Она провела тридцать минут в запертой ванной комнате, сначала выискивая подходящую, размером с человека, отопительную трубу - ту, что часто видела в фильмах и ни разу - в реальной жизни - затем, раздумывая над тем, добьётся ли она чего-нибудь, написав SOS послание губной помадой на окне. Помимо того, что он рассердится, обнаружив его. Она решила, что нет. Во всяком случае, не сейчас. Не стоило предупреждать его о её намерении сбежать при первом же удобном случае.
Она не чувствовала в себе достаточно смелости, чтобы рискнуть обнажиться и принять душ даже с запертой дверью, поэтому она немного помылась, потом почистила зубы его зубной щёткой, потому что не могло быть и речи о том, что она не почистит свои зубы. Она чувствовала себя странно, пользуясь ею. Она никогда не пользовалась зубной щёткой мужчины раньше. Но, в конце концов, объясняла своё поведение она, они ели с одной вилки. И его язык почти побывал у неё во рту. Честно признаться, ей бы понравилось иметь его язык у себя во рту, при условии, что у неё была бы твёрдая гарантия, что на этом всё и закончится. (Она не собиралась становиться очередной парой трусиков под его кроватью, к тому же у неё не было ни одной, чтобы их там оставить.)
Она утонула в его одежде, но, по крайней мере, когда он её привязал к кровати, ей не нужно было беспокоиться о юбке, скатывающейся вверх. Штаны были на шнурке - единственная спасительная радость - закатанные раз десять, майка спадала до колен. Отсутствие трусиков немного смущало.
Он укрыл её одеялом. Проверил узы. Удлинил их немного, чтобы ей было удобнее спать.
Затем он постоял минуту у края кровати, глядя на неё с непонятным выражением своих экзотических, золотистых глаз. Лишившись мужества, она первая нарушила зрительный контакт и повернулась - поскольку могла сделать это - на другой бок от него.
О, подумала она, моргая сонными глазами с потяжелевшими веками. Она пахла, как он. Его аромат был повсюду вокруг неё.

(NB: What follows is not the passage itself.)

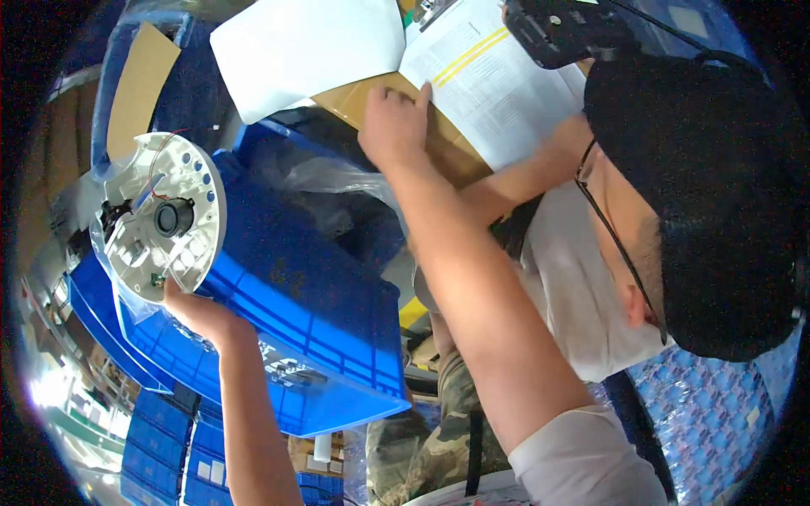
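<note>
My left hand (196,310) grips the lower edge of a round white plastic housing (211,228), tilted with its inside showing. Inside sit a round black part (174,217) like a small speaker and a thin red wire (157,156) that runs out over the rim. My right hand (395,126) holds nothing; one finger stretches to the edge of a printed sheet (481,84) with yellow-marked lines, while the others are bent. Beneath the sheet lies brown cardboard (451,143). A white sheet (308,51) lies left of the print.
Blue plastic crates (295,312) stand below the housing, with clear plastic film (337,177) nearby. Close on the right leans a person in a black cap (692,211), a forearm (531,181) reaching to the papers. A black device (574,34) with a cable is above.
</note>
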Action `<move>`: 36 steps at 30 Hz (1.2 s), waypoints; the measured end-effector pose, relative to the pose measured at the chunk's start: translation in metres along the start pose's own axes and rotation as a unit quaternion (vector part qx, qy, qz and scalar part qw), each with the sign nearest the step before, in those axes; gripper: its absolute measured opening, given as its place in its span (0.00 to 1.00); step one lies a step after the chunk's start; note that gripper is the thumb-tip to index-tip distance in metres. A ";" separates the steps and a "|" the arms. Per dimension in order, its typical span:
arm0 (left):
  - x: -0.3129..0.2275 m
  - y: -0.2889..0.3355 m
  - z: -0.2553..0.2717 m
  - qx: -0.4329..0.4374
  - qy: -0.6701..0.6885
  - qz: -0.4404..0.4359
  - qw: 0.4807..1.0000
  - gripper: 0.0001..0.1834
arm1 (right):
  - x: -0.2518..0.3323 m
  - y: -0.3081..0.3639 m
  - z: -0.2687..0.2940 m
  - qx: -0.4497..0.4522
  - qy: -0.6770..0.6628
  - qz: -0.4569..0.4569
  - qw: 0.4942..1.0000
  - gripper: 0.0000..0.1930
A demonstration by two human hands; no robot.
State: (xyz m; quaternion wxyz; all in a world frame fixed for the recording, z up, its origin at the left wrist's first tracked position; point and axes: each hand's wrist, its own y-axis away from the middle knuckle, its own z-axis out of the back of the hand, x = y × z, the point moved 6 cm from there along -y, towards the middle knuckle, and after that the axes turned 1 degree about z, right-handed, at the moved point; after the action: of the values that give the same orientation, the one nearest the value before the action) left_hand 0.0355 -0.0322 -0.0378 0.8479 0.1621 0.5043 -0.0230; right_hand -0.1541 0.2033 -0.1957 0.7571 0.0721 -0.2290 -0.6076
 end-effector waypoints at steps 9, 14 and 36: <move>-0.013 0.010 -0.003 -0.038 -0.105 -0.044 0.993 0.25 | 0.083 0.145 0.016 -0.115 -0.453 -0.023 0.884 0.10; -0.008 0.003 0.005 -0.046 -0.103 -0.106 0.988 0.25 | 0.108 0.212 0.044 0.058 -0.584 -0.020 0.809 0.14; -0.005 0.008 -0.003 -0.030 -0.024 -0.052 0.998 0.24 | 0.148 0.255 0.036 0.069 -0.386 0.056 0.918 0.28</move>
State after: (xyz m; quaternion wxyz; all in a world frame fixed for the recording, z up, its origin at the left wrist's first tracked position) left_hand 0.0323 -0.0249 -0.0324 0.8621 0.1098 0.4916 -0.0555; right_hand 0.0792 0.1324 -0.0265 0.6358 -0.1292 -0.5488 -0.5271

Она засыпала. Она не могла в это поверить. При всех этих ужасных, стрессовых обстоятельствах, она засыпала.
Ну, сказала она себе, она нуждалась во сне, чтобы её ум был острым завтра. А завтра она сбежит.
Он не попытался поцеловать её снова, была её последняя, немного тоскующая и весьма позорная мысль, прежде чем она погрузилась в сон.
Несколько часов спустя, слишком встревоженный, чтобы спать, Дэйгис сидел в гостиной, слушая дождь, барабанящий в окна и сосредоточенно изучая Кодекс Мидха, собрание по большей части абсурдных мифов и неясных пророчеств (”увесистая бестолковая неразбериха средневекового месива”, назвал его так один известный учёный, и Дэйгис был склонен с ним согласиться), когда зазвенел телефон. Он посмотрел на него осторожно, но не поднял трубки, чтобы ответить.
Долгая пауза, сигнал, и потом «Дэйгис, это Драстен».
Молчание.
«Ты знаешь, как я ненавижу разговаривать с аппаратом. Дэйгис».
Долгое молчание, тяжёлый вздох.
Дэйгис сжал руки в кулаки, разжал их, помассировал виски основаниями ладоней.
«Гвен в больнице…»
Голова Дэйгиса резко дёрнулась в направлении автоответчика, он наполовину поднялся, но остановился.
«У неё были преждевременные схватки».
Тревога в голосе его брата-близнеца. Она ножом врезалась Дэйгису в сердце. Гвен была на шестом с половиной месяце беременности близнецами. Он задержал дыхание, слушая. Он не для того пожертвовал столь многим, перенося своего брата и его жену вместе в двадцать первое столетие, чтобы с Гвен сейчас что-то случилось.
«Но сейчас она в порядке».
Дэйгис снова задышал и опустился обратно на диван.
«Врачи сказали, что иногда такое случается на последнем триместре, и поскольку у неё не было больше схваток, они подумают над тем, чтобы завтра её отпустить».
Время, заполненное только слабым звуком дыханием его брата.